By Jeremy Gantz
It was the bandannas that pushed Linda Craib FP’02 into action. When the Centers for Disease Control and Prevention updated its guidelines in mid-March to suggest health care workers battling COVID-19 use bandannas as a last resort, she knew the country had to do better.
“The idea that clinicians could wear bandannas was abhorrent to me,” said Craib, a registered nurse who studied textiles and design while at Mount Holyoke College.
She herself had worked without adequate proper personal protective equipment at the outset of her nursing career in 1987, during the HIV epidemic. Due to a national shortage, the hospital where she worked had rationed gloves — one pair per shift per worker.
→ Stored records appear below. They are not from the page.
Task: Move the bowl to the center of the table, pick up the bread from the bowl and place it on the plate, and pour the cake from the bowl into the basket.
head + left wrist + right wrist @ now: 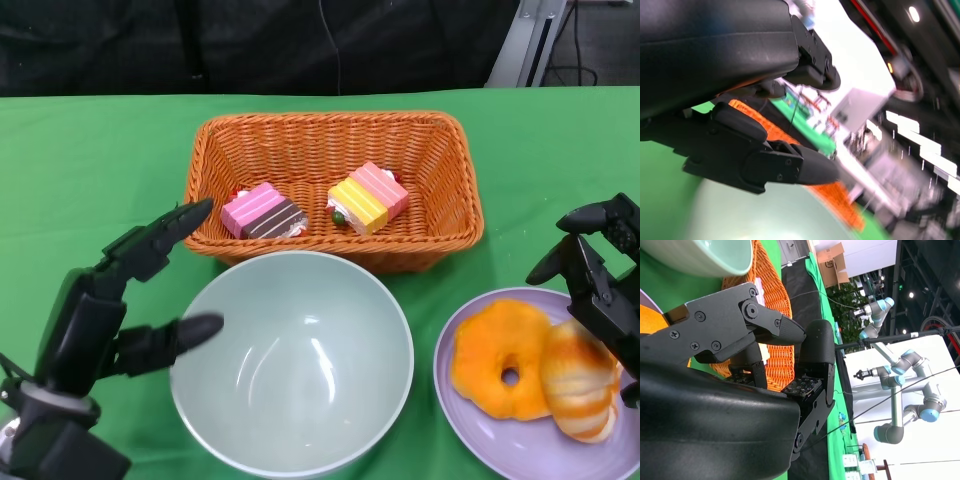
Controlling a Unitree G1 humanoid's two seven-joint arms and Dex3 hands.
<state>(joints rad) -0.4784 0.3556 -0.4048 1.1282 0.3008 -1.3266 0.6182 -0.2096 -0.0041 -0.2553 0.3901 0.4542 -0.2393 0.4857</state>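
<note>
My empty pale green ceramic bowl (292, 362) stands near the front edge of the green worktop (90, 160), just beside my left hand (110, 310), whose fingers are spread and hold nothing, nearer than my open right hand (600, 275).

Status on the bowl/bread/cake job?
Looks essentially done. The bowl sits empty near the table's middle, two breads lie on the plate, and two cakes are in the basket. Left hand and right hand hold nothing. Nothing visibly left.
</note>
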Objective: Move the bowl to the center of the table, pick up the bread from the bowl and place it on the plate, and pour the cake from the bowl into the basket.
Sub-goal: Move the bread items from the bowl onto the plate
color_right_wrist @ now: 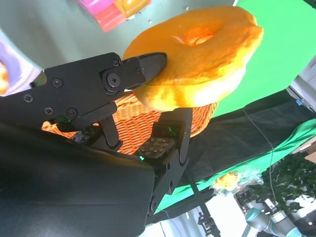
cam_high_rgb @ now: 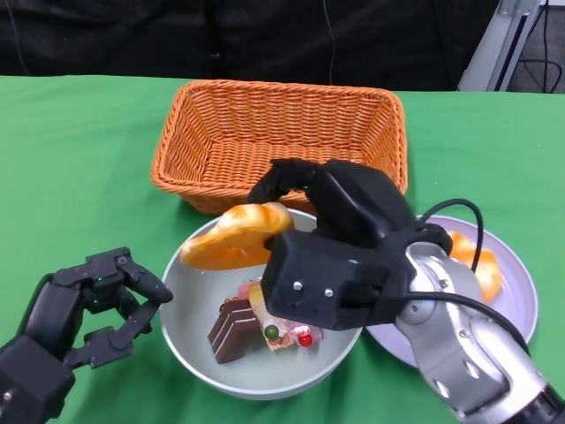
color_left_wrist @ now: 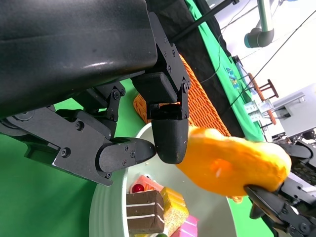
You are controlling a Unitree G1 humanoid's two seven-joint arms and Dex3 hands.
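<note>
The head view looks down from above the near edge of a green table (cam_high_rgb: pixel 79 141). The right wrist view looks from close behind the right hand (color_right_wrist: pixel 148 94), tilted, toward the far basket (color_right_wrist: pixel 133 123). The left wrist view, equally close behind the left hand (color_left_wrist: pixel 143 143), faces right. All three share the bread (cam_high_rgb: pixel 237 235) and basket.

The basket (cam_high_rgb: pixel 281 141) at 12 o'clock is woven orange wicker, rough and ribbed. The bowl (cam_high_rgb: pixel 190 353) looks like smooth grey plastic with a soft shine. The bread (cam_high_rgb: pixel 237 237) has a smooth, slightly glossy orange skin. The table (cam_high_rgb: pixel 79 168) is covered with matt green cloth. The right hand (cam_high_rgb: pixel 331 238) is matt black plastic with small metal screws, and its forearm (cam_high_rgb: pixel 463 353) at 5 o'clock is brushed silver metal.
</note>
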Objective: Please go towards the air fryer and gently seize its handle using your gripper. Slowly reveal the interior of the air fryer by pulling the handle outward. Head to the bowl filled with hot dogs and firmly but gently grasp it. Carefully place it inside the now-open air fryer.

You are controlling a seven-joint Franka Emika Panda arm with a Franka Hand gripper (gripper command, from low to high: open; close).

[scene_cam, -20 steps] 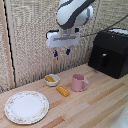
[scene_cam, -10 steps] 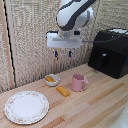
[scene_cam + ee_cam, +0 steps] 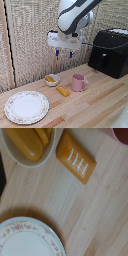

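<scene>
The bulky white arm reaches in from the upper edge of the exterior view, its wrist pointing straight down. The gripper point(image 3: 63, 53) hangs high above the surface, its two dark blue-tipped jaws spread apart, holding nothing.

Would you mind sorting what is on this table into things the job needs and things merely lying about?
For the job: air fryer, its handle, gripper, bowl with hot dogs.

Lying about: pink mug, floral plate, loose orange stick.
</scene>
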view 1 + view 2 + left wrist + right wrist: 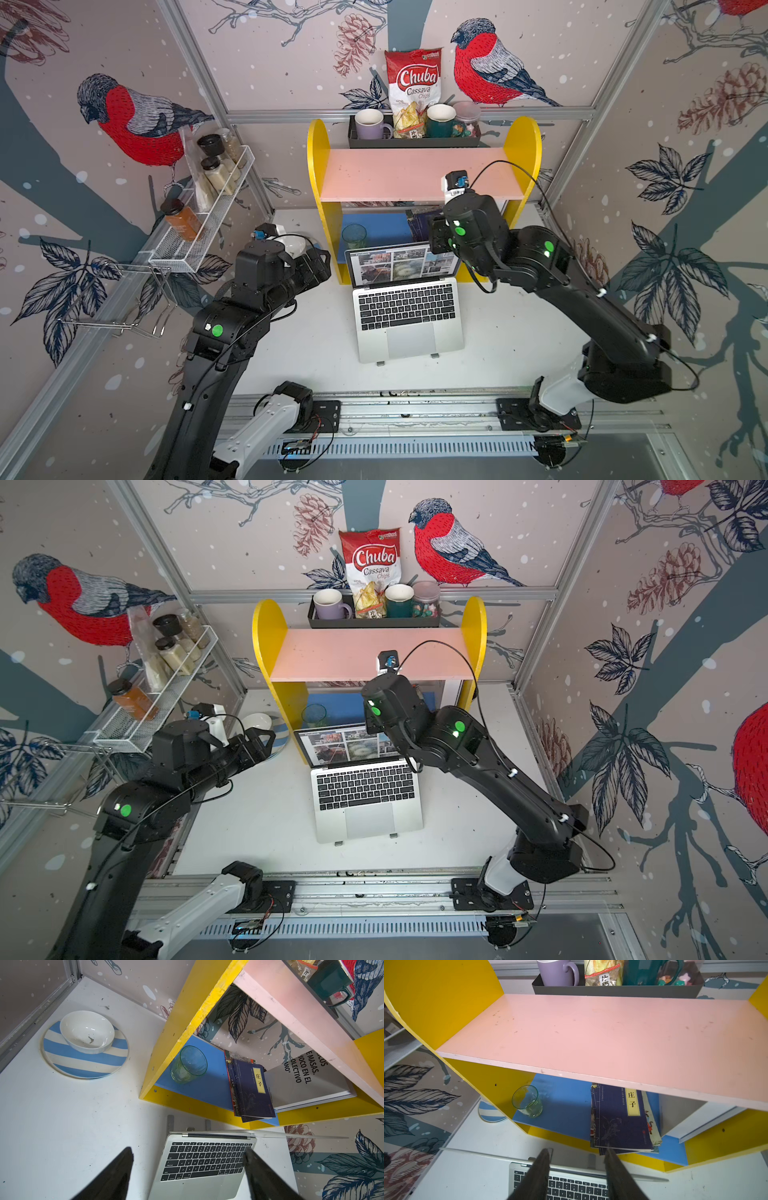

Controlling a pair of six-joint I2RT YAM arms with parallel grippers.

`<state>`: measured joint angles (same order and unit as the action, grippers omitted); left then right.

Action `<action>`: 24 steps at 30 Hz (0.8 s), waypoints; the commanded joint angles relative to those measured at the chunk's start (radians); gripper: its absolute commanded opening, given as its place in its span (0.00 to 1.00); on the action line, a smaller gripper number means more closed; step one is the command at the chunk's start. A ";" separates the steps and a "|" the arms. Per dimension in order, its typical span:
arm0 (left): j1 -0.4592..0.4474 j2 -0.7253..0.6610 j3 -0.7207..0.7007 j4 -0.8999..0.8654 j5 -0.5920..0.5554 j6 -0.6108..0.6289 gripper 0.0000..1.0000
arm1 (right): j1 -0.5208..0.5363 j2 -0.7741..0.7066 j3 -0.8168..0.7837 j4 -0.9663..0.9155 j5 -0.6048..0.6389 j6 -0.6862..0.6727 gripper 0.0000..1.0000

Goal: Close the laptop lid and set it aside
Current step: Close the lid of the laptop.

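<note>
The silver-grey laptop [409, 340] [368, 818] sits open on a folding stand [380, 363] in mid-table, black keys facing up. Its lid [399, 264] [343, 746] stands upright, the screen showing photos. In the right wrist view the lid [477, 1154] appears edge-on. My right gripper [438, 243] [577, 1148] hovers over the lid's upper right edge, fingers [542, 1165] apart with nothing between them. Left of the laptop, level with the lid's left edge, my left gripper [322, 259] [187, 1149] is wide open and empty.
Just behind the laptop stands a yellow shelf unit [318, 166] with a pink board [591, 1032], a glass [188, 1065] and dark blue books [251, 1088] on its blue floor. A white bowl [87, 1031] on a striped plate [83, 1064] is back left. A wire rack [199, 232] holds jars.
</note>
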<state>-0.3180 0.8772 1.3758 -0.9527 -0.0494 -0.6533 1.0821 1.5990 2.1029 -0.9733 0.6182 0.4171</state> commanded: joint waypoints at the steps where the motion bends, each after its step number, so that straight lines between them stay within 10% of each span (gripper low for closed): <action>1: -0.004 -0.004 -0.011 0.047 0.020 -0.030 0.82 | 0.004 0.070 0.070 -0.035 0.038 -0.054 0.36; 7: -0.040 0.102 0.123 0.059 0.015 -0.022 0.76 | -0.051 0.180 0.190 -0.064 -0.042 -0.059 0.32; 24: -0.447 0.473 0.479 -0.121 -0.439 0.119 0.66 | -0.146 0.127 0.063 -0.062 -0.266 -0.029 0.26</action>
<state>-0.7486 1.3361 1.8389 -1.0435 -0.4038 -0.5602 0.9379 1.7473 2.1906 -1.0542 0.3840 0.3737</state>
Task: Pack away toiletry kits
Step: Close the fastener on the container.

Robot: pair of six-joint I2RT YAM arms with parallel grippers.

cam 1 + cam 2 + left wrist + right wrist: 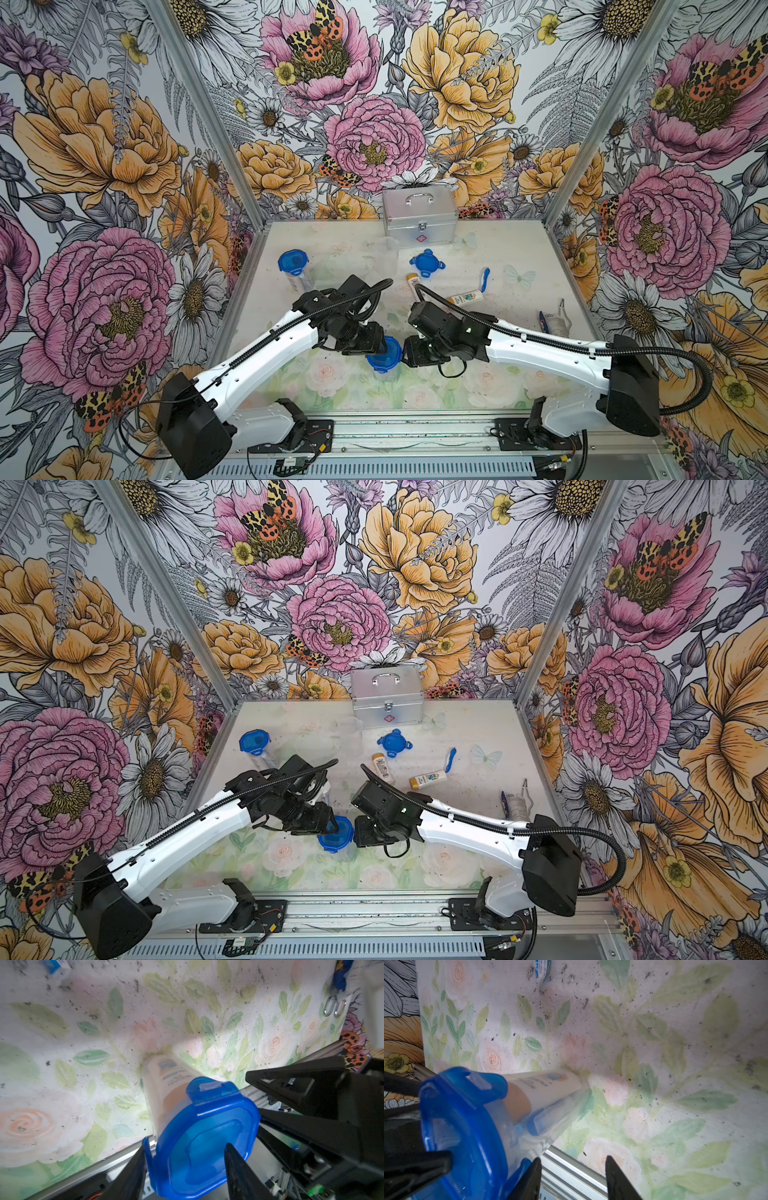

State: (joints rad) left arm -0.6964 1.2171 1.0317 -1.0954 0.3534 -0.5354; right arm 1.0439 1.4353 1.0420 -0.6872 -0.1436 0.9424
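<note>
A clear cup (pixel 384 372) with a blue clip-tab lid (pixel 386 351) stands near the table's front middle, between both grippers. It holds a white bottle (pixel 542 1088) with an orange cap and a blue toothbrush (pixel 537 1124). My left gripper (pixel 185 1147) is open over the lid (pixel 199 1136): one finger (pixel 135 1167) is against a flared tab, the other lies across the lid's top. My right gripper (pixel 572 1159) is open beside the cup (pixel 529 1126) with nothing between its fingers. Another lidded cup (pixel 294 266) stands at the back left.
A loose blue lid (pixel 424 262), two bottles (pixel 413 284) (pixel 465 298) and a toothbrush (pixel 485 279) lie mid-table. An empty clear cup (pixel 349 733) stands by the silver case (pixel 419 216) at the back. A blue tube (pixel 543 322) and a white spool (pixel 556 324) lie at the right edge.
</note>
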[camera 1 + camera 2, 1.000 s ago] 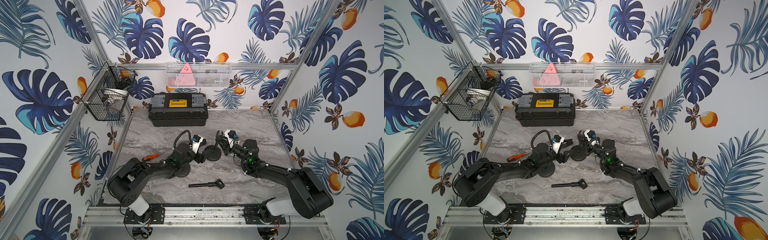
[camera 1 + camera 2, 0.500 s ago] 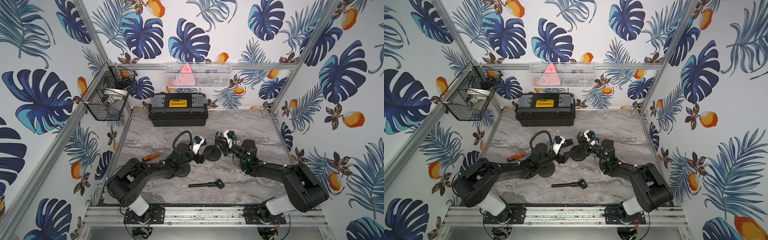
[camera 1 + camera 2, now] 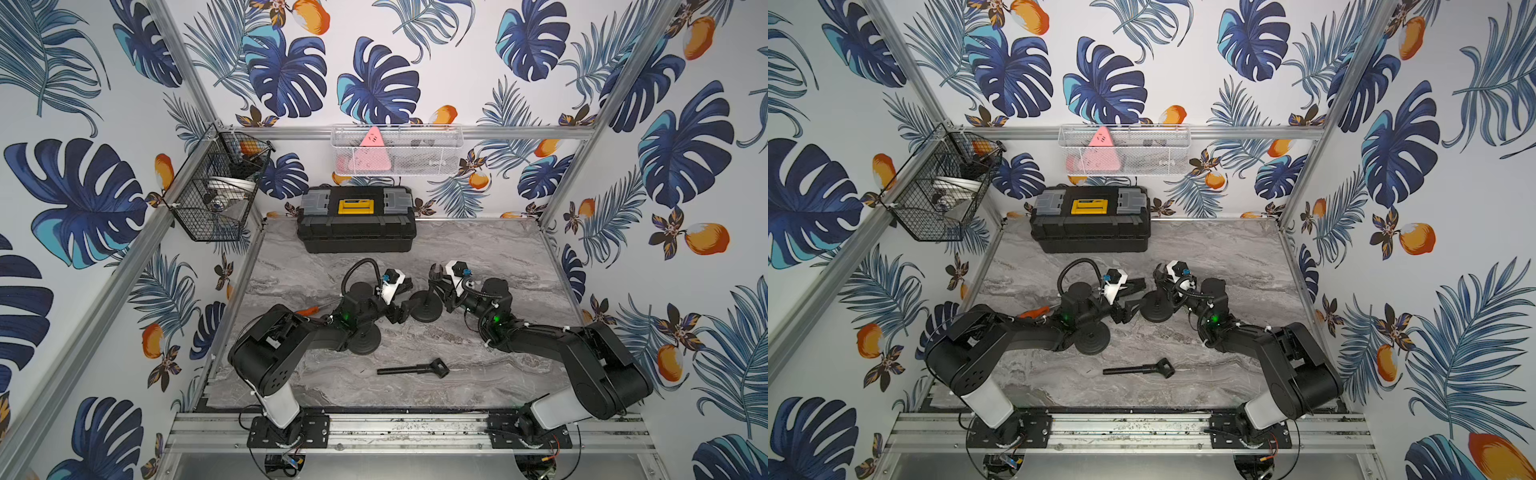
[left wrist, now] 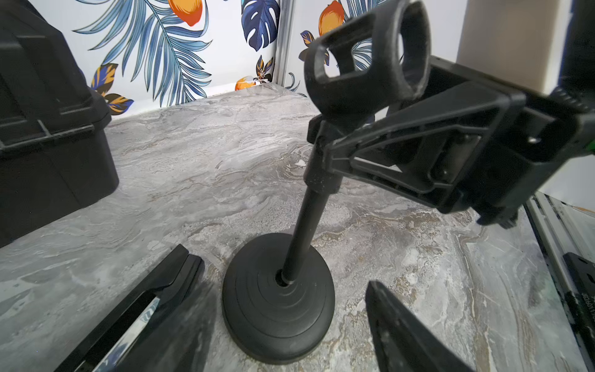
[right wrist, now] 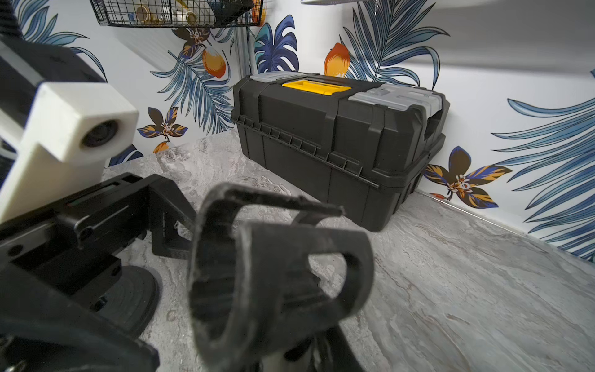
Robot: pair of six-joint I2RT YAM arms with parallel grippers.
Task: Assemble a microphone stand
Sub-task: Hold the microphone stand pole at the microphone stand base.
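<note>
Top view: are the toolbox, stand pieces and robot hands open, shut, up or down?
Toolbox: shut.
Mic stand: standing, pole in base.
Spare base: lying flat.
Loose pole: lying down.
Left hand: open beside the Mic stand.
Right hand: shut on the Mic stand.

A toolbox point(image 3: 356, 220) is seen at the back of the marble-patterned table point(image 3: 478, 257). A stand point(image 3: 426, 308) is set on its round foot mid-table, a loose base point(image 3: 368, 340) near it. A clip-tipped rod point(image 3: 411, 369) is laid flat nearer the front and a screwdriver point(image 3: 309, 310) towards the left.
</note>
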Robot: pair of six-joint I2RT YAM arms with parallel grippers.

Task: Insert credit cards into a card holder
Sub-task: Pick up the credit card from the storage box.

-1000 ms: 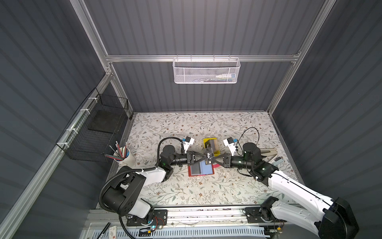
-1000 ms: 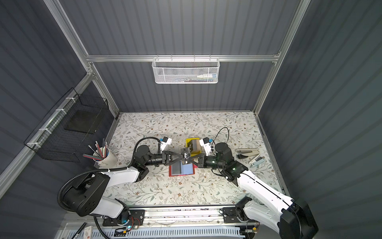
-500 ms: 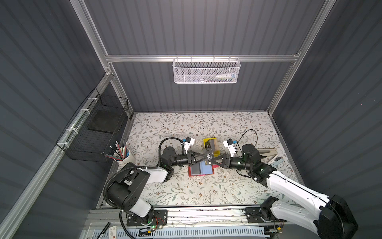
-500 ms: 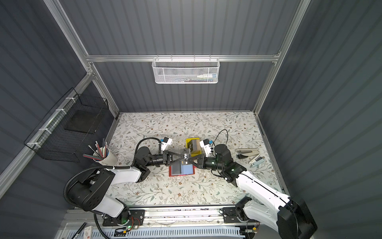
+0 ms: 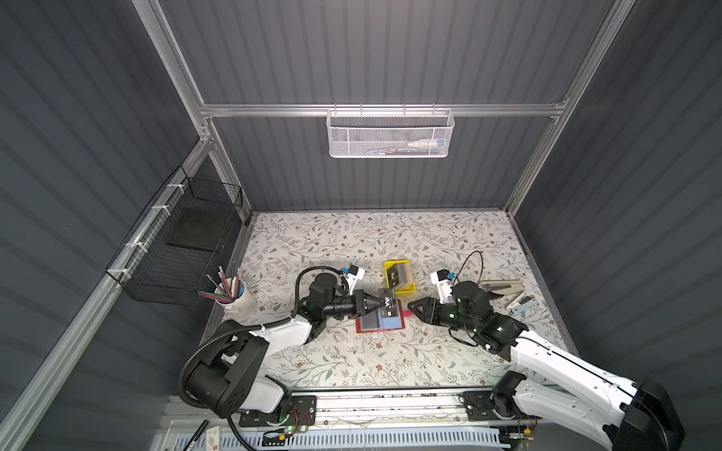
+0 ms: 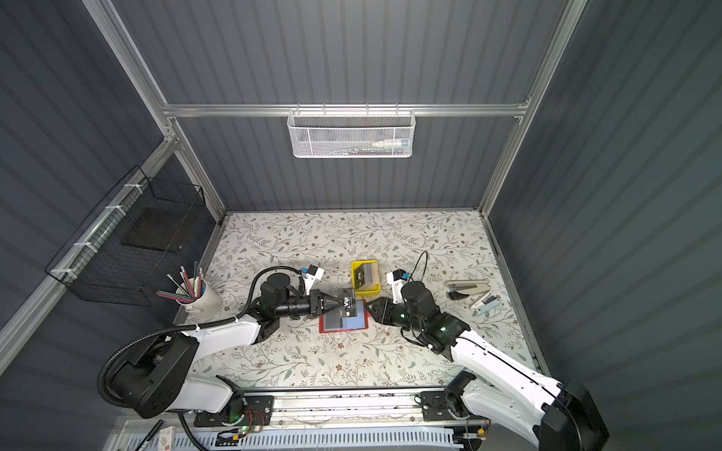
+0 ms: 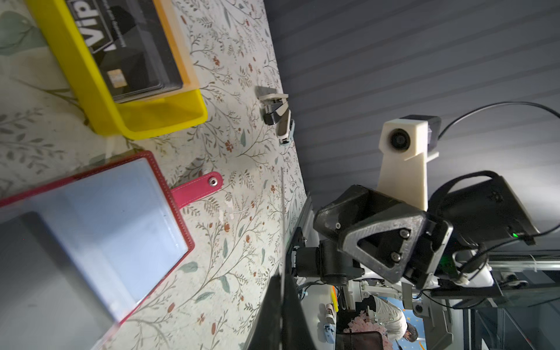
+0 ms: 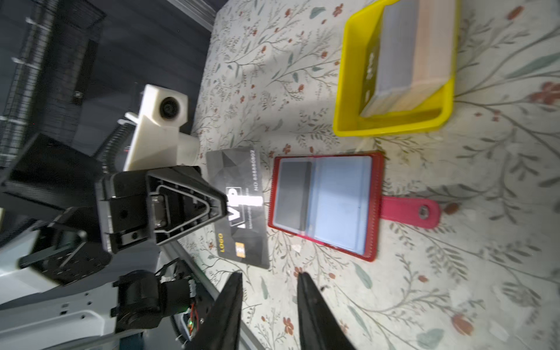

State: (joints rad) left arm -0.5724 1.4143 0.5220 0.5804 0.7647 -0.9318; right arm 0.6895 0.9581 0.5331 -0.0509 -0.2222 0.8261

With a dire national shortage of personal protective equipment apparent and misinformation about homemade masks circulating, Craib realized she needed to collect information detailing best practices into a publicly available resource.
“I wanted to find out what made a good design. The masks I was seeing were literally two pieces of fabric, no better than a bandanna,” said Craib, who now works for PwC’s health-care consulting practice. “But mask-making is actually very complex, which is why PPE should be FDA-approved.”
On March 30, after a few weeks of research and many conversations with fabric science experts, she launched MaskFacts.org.
The site, which Craib created with a web developer, offers key facts about various kinds of masks (personal protective equipment and cloth) drawn from peer-reviewed research. And itdetails best practices and offers designs for sewing masks at home.
About four weeks after its launch, the website had about 16,000 pageviews from people in 52 countries, underscoring the pandemic’s truly global scope. “I thought it would be an American audience, but visitors come from every single continent except Antarctica,” Craib said.
Since the pandemic started, she’s sewn cloth masks for friends and family. Two design features can ramp up protection, Craib said.
First, the mask should fit all the way over your nose — the CDC-provided pattern tends to run small, she noted. Second, leave a slot for inserting replaceable filters between fabric layers. Craib uses Swiffer filters.
Nellie Rose Davis ’11 has also been sewing masks a lot lately.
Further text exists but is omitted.